» ACTIVITY
Print the lines below exactly as written, with none missing.
● ● ●
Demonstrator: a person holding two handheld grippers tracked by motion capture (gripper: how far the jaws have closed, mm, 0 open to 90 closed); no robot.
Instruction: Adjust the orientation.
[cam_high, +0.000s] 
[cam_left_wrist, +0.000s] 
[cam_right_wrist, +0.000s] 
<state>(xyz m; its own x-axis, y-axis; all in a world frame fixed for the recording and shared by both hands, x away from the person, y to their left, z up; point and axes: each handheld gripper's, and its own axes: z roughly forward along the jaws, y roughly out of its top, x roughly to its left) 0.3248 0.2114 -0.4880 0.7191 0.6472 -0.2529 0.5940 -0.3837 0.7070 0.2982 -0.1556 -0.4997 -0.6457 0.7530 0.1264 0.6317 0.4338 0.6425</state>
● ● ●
» EXERCISE RESPONSE
Demonstrator: a person holding two handheld grippers tracked by motion capture (gripper: how far the jaws have closed, mm, 0 open to 90 closed); no robot.
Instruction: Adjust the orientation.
[cam_high, +0.000s] 
[cam_left_wrist, +0.000s] 
[cam_right_wrist, +0.000s] 
<state>(xyz m; its own x-axis, y-axis; all in a world frame fixed for the recording and shared by both hands, x away from the person, y to their left, z up; point and axes: each handheld gripper's, and its own axes: z roughly forward along the jaws, y roughly out of its top, x roughly to its left) 0.3248 0.2114 -0.4880 0.7191 0.6472 -0.2529 0.5940 -0.3837 0.7070 0.2982 -0.1556 -0.4997 -0.6457 0.7530 0.1264 0.6317 0.4338 0.6425</state>

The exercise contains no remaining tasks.